Ce que ça change pour vous — concrètement
Si vous êtes propriétaire d'un terrain enclavé, cette décision est une bonne nouvelle : vous pouvez agir rapidement par voie de complainte, sans avoir à produire un acte notarié. Concrètement, si votre voisin vous bloque l'accès, vous pouvez saisir le juge des référés (procédure d'urgence) pour obtenir le rétablissement du passage. Vous devrez prouver que votre terrain est enclavé : par exemple, en produisant un plan cadastral, des photos, ou un constat d'huissier. Le juge ordonnera alors la remise en état sous astreinte. Attention toutefois : si votre voisin conteste l'enclave, le juge devra trancher. Si vous n'êtes pas enclavé, vous risquez de perdre et de devoir payer des dommages-intérêts.

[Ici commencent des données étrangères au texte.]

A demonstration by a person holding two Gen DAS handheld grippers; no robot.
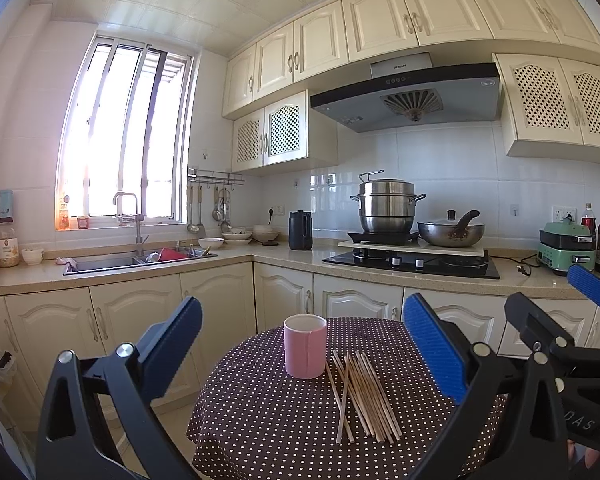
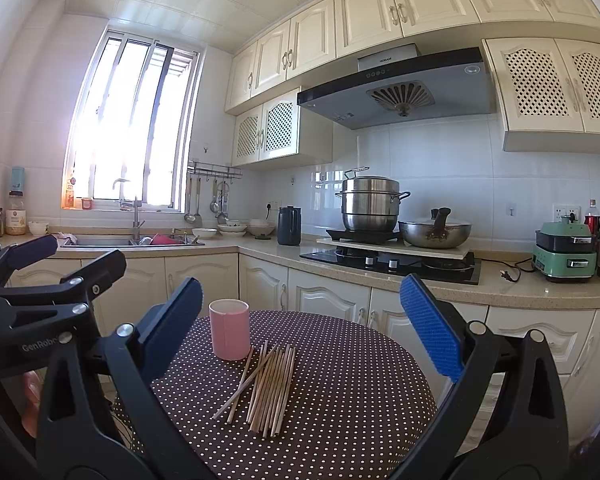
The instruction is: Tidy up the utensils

Pour un locataire, la situation est différente. Le locataire n'a pas qualité pour agir en complainte, car il n'est pas propriétaire. Il doit informer son bailleur, qui seul peut engager l'action. Mais le locataire peut demander au juge des référés une mesure conservatoire, comme la remise en état provisoire, s'il justifie d'un intérêt légitime (par exemple, si le blocage l'empêche d'accéder à son logement).
Si vous êtes acquéreur d'un bien, soyez vigilant : avant d'acheter, vérifiez que l'accès est garanti par un titre (servitude mentionnée dans l'acte) ou que le terrain n'est pas enclavé. Par exemple, un acquéreur pourrait acheter un bien sans vérifier l'accès, et découvrir que le seul chemin est une servitude par tolérance, que le voisin peut bloquer à tout moment.